I would have thought that if the resulting offspring is a boy and it is a typical 3/4 ID, 1/4 TB it would be a jolly nice all rounder which could turn its hoof to quite a few things depending on its ability - Workers, dressage, etc.

It depends entirely on what you are hoping to breed.   I have PM'd you.


----------



## Simsar (27 July 2009)

He is the sort of stallion I would use to try and produce a heavyweight hunter and there are not a great deal of proper heavyweights around at the minute so if this is what you are looking to produce I would go for it.

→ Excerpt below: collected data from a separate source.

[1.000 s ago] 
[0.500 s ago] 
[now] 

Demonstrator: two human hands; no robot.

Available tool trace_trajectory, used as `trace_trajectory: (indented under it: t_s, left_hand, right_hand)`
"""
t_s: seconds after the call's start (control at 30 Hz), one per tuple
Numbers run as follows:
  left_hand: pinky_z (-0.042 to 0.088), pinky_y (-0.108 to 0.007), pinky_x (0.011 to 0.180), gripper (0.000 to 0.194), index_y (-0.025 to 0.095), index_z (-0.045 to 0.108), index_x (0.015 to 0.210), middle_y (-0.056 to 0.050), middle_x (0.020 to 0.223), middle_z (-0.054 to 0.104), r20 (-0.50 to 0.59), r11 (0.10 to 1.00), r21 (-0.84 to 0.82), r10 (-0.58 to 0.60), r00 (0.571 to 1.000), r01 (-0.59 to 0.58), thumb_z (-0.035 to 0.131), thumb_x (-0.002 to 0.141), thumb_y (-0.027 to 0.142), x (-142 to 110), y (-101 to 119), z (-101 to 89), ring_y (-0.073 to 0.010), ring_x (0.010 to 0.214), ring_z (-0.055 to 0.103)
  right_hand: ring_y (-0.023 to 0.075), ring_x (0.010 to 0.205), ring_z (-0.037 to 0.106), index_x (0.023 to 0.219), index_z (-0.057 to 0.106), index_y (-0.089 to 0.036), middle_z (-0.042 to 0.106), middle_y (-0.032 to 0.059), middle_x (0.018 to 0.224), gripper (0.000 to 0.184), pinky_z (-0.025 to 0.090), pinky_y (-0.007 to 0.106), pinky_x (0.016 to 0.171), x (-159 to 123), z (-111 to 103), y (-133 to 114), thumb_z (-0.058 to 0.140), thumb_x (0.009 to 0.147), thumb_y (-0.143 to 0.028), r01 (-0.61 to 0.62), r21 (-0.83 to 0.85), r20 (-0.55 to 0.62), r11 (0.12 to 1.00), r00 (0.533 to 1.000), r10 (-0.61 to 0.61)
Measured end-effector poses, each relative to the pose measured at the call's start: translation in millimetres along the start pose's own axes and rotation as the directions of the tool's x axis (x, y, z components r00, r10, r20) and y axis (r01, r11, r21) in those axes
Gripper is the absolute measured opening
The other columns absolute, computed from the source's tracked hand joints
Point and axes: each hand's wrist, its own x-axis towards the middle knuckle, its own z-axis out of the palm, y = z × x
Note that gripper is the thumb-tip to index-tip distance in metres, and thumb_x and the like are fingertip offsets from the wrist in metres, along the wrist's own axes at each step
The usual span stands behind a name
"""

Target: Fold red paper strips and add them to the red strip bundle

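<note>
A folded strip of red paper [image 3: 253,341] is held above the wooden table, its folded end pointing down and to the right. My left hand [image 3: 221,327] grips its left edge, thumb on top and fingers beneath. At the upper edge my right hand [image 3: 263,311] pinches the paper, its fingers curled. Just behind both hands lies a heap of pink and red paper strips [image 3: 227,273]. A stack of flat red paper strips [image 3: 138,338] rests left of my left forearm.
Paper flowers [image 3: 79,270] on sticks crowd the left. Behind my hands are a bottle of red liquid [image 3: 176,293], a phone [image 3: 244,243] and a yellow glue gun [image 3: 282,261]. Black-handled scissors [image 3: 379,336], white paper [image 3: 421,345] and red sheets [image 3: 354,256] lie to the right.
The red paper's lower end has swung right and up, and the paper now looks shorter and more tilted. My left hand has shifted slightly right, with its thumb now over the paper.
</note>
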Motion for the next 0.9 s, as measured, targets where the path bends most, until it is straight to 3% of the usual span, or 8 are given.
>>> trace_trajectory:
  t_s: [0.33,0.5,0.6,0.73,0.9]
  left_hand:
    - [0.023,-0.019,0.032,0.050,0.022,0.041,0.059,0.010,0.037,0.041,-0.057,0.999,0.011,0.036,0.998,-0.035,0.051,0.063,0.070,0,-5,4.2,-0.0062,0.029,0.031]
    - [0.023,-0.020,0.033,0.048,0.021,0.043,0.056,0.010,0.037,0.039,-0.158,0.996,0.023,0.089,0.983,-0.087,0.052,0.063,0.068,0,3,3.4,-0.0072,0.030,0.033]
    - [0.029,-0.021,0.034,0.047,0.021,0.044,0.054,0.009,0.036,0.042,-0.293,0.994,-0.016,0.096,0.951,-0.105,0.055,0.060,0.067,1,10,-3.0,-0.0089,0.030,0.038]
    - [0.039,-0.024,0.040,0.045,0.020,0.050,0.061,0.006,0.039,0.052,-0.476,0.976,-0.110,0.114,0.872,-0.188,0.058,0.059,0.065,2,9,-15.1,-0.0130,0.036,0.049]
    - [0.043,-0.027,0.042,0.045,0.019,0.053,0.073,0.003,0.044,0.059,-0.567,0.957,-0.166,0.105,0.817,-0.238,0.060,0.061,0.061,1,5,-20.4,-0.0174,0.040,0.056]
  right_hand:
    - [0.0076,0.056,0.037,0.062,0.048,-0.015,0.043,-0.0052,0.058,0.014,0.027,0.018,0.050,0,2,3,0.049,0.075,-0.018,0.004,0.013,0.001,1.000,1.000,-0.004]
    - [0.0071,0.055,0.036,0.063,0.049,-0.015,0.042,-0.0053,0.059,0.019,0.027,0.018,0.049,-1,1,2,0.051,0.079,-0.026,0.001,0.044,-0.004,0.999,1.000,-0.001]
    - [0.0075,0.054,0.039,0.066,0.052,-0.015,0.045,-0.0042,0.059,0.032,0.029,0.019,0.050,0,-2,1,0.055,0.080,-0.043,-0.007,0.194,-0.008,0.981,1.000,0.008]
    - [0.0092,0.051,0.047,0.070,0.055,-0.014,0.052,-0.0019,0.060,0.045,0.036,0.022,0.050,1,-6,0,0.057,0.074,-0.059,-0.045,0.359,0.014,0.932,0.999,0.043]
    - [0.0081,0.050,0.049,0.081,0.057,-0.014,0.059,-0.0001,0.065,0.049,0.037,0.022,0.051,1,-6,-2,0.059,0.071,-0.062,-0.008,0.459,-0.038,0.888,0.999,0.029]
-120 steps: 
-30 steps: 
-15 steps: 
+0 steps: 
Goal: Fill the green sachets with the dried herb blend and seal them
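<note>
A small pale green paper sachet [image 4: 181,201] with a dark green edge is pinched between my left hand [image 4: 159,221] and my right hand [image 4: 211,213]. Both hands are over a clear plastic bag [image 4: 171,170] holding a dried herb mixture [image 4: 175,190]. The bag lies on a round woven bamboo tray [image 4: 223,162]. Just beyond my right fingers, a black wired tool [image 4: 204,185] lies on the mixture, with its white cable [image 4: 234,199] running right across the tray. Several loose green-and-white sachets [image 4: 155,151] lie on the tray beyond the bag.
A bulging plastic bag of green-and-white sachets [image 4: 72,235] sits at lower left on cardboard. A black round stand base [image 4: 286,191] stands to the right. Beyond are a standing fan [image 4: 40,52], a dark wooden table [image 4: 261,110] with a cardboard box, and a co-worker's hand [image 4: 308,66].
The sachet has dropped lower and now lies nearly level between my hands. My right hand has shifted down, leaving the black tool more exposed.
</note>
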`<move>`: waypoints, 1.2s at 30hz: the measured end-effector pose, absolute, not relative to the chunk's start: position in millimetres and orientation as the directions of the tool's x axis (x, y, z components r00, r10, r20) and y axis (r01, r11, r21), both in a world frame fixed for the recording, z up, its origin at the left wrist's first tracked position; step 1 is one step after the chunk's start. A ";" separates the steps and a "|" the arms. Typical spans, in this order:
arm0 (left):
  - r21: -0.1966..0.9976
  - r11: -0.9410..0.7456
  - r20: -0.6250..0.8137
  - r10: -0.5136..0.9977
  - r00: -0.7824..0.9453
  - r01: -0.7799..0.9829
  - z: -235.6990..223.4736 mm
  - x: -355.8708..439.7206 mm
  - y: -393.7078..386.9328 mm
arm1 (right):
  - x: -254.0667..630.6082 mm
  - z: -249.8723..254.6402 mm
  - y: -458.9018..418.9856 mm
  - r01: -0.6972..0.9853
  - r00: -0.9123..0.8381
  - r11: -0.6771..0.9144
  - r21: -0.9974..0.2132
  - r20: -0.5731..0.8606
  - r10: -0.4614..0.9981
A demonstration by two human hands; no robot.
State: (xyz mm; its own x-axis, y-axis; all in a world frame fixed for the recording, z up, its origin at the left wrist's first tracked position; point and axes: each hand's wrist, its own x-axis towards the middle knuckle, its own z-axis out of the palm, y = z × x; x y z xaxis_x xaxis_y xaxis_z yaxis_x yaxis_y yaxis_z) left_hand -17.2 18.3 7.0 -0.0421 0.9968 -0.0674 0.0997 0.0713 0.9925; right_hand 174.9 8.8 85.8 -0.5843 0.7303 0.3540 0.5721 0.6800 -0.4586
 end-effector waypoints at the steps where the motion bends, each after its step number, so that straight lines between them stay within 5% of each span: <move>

Re: the comment about being back at the knee, I have spoken to several show judges who shared this opinion until recently and are now finding that this trait is becoming less common. However as with any breeding being undertaken, you should choose a stallion that complements your mare and thus reduce the risk of conformation faults in the resulting foal.


----------



## Simsar (27 July 2009)

Here are some pics of him from 2007. I will email you the ones of the filly.


----------



## setadrift6 (3 August 2009)

Hi.  Have seen a couple of his this years foals - they are lovely, as where their mums.  If I had a not so fine mare I wouldn't hestiate in using Sandys Light from what I've seen and heard.


----------



## archiesmum (4 March 2017)

Sorry for dragging up an old post, does anyone have any comments or pictures of Sandys Light offspring? I am looking to use him on a TB to hopefully produce something along the lines of a middleweight hunter/nice all rounder for myself. All comments welcome


----------



## AdorableAlice (4 March 2017)

He was very nearly Adorable Alice's sire.  It was a decision between Sandys and Amorous Archie.  I really liked him.  Hopefully someone will answer your question on progeny.


----------



## archiesmum (4 March 2017)

That is good to hear that you considered Sandy when making your decision! I have a 2yo Indigo ID filly by Archie and I love her outlook on life  if Sandy can produce similar I will be very lucky!


----------



## JanetGeorge (5 March 2017)

I confess that Sandy's Light wouldn't stand a chance in a toss-up between him and Archie where I'm concerned.  He's a good big type, and there may be a reason he's had relatively few mares.  Of course, if he's local to you and you'd prefer to send your mare for natural cover, that might be a factor as Archie is only available AI.


----------



## archiesmum (5 March 2017)

I am considering him as I have a free return to Keady Star after my maiden tb didn't take last season, sadly my mare has damaged her suspensories and is not looking 110% comfortable, so i will not risk putting her in foal. The plan was to try for an Archie if all went well with Keady Star. However, as this is not going to happen a friend has very kindly said i can loan her proven tb broodmare for my free return and as the long term plan was to breed a hunter type, to go to Sandy rather than Keady - i have confirmed this as a possibility with Charles. The mare has already had a foal by Roma Diamond Skip who has grown into a brave and honest young horse, as well as several other foals by tb stallions, so I have an idea what she throws... tall and bay!


----------



## conkers (9 March 2017)

I have a 2 year old Filly by Sandy's light out of a TB mare.  I am biased but I think she is a lovely stamp.  She was champion part bred filly at the ID national championships last year.  She also has the most fantastic temperament.
I can't use photo bucket but could send you a picture of her via other means if you would like.


----------



## archiesmum (18 March 2017)

Conkers that would be great! What stamp was the mare? Was she a small flat racer type build or a more stocky national hunt type?


----------